Publicado pela Mynd8 sob licença da Billboard Media, LLC, uma subsidiária da Penske Media Corporation.
Todos os direitos reservados. By Zwei Arts.

CEO da Rock World comenta experiência em festivais: ‘Próximo é sempre o melhor’

Luis Justo revela os bastidores de festivais com ‘atitude rock’n’roll’

CEO da Rock World, Luiz Justo revela os bastidores de festivais com ‘atitude rock’n’roll’ (Reprodução/YouTube)

CEO da Rock World, Luiz Justo revela os bastidores de Rock in Rio, The Town e a co-produção do Lollapalooza (Reprodução/YouTube)

No novo episódio de Cabos e Cases, apresentado por Scappini – cofundador da Billboard Brasil e da Mynd, o convidado é Luis Justo, CEO da Rock World, empresa responsável por alguns dos maiores festivais do país, como Rock in Rio, The Town e a co-produção do Lollapalooza Brasil. A entrevista foi gravada durante o Influent Summit.

Justo destaca o impacto econômico e social desses eventos, que movimentam até 700 mil pessoas no público e cerca de 30 mil trabalhadores por edição. Para ele, o segredo está no planejamento contínuo: “A gente termina um Rock in Rio no domingo e, na terça-feira, já começa a planejar a edição que vai acontecer dois anos depois.”

Mais do que música, o CEO define o negócio da Rock World como uma plataforma de experiências: “O nosso propósito é proporcionar experiências inesquecíveis através da música e do entretenimento. Isso vai desde a curadoria dos artistas até a fila do banheiro ou o aroma que criamos para o festival.”

Parte essencial desse ecossistema são as marcas parceiras, que deixam de ser apenas patrocinadoras para se tornarem parte da experiência. “Quando pensamos um festival, as marcas também precisam dialogar com o zeitgeist. Não é só sobre exposição, é sobre agregar à narrativa, ao jeito como as pessoas querem viver aquele momento”, define. 

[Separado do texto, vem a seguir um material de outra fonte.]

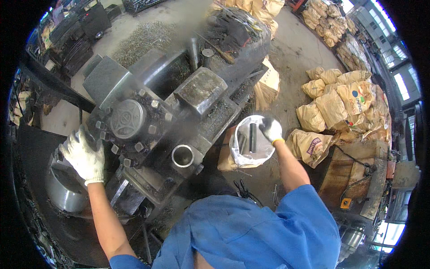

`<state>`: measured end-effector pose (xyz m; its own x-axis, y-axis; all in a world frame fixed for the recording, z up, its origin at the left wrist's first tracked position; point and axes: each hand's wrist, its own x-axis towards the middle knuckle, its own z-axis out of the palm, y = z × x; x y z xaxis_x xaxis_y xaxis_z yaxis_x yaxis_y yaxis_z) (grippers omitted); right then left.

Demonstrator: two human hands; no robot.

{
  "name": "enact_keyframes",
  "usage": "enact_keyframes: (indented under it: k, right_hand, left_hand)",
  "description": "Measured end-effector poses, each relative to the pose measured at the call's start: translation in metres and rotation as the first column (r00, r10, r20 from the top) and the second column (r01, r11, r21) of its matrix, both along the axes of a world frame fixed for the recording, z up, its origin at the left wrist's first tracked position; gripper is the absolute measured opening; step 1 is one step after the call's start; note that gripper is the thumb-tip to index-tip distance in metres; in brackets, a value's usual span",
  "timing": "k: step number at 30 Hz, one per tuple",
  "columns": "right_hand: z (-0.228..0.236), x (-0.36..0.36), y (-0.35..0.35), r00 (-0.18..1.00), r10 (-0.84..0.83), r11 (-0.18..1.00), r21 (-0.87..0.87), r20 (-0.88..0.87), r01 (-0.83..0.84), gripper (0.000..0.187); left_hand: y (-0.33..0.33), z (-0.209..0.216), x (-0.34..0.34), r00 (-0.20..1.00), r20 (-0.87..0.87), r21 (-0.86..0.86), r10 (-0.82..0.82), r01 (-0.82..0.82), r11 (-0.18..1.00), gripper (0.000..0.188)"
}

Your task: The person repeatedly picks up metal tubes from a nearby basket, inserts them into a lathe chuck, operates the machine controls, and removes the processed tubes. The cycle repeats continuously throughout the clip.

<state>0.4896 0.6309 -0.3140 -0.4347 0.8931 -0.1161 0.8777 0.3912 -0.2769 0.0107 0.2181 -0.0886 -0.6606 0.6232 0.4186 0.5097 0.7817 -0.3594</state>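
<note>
My left hand (84,156), in a white knit glove, is open with its fingers spread beside the bolted square tool post (128,119) of a lathe. Below that hand is a shiny round metal chuck (67,190). Over the right rim of a white-lined bag (244,159) hangs my right hand (271,130), gloved too, with darkened fingertips. Its fingers look loosely apart, with nothing visible in them. Inside the bag lie a dark metal bar (253,138), close to those fingers, and a greyer piece (242,142) to its left.
An upright hollow metal ring (182,155) sits on the machine's near end. A blocky metal part (201,89) and shavings cover the carriage. Stuffed paper sacks (333,105) are piled at right, beside a wooden crate (349,177). Metal chips (145,42) lie heaped on the far floor.
</note>
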Motion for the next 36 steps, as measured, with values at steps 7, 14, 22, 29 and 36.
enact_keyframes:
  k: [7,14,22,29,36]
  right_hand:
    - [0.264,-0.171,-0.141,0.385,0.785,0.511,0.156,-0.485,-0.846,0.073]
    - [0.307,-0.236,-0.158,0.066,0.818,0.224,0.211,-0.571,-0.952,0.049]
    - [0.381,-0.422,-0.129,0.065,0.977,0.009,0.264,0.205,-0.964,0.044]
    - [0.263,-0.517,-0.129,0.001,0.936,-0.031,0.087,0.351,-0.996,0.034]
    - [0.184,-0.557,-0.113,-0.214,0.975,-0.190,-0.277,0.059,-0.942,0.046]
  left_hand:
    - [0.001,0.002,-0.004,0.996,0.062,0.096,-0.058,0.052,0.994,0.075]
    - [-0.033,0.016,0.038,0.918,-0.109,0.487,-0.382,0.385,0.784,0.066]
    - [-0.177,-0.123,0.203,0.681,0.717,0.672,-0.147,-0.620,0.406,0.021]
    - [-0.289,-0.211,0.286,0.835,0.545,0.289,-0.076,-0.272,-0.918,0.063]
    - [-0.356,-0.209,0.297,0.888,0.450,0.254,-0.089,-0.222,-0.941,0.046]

Ao falar sobre identidade, Justo resumiu: “Um festival é um retrato do zeitgeist. Ele captura o espírito do tempo, seja na música, na moda ou na forma como as pessoas querem viver experiências coletivas.”

E fez questão de ressaltar que o espírito rock’n’roll é o fio condutor desse legado, mas não se limita ao gênero musical: “O rock sempre foi mais do que um estilo. É uma atitude de liberdade, ousadia e inconformismo. E isso pode estar em um show de metal, de pop, de funk ou de eletrônica. O que importa é a energia e a verdade que chegam ao público.”

Fiel à filosofia da Rock World, completou: “Se alguém pergunta qual foi o melhor Rock in Rio, a resposta do nosso time sempre é: o próximo.”

O episódio faz parte da terceira temporada do Cabos e Cases, série que reúne executivos, artistas e líderes da indústria da música para falar sobre bastidores, produção e inovação no setor.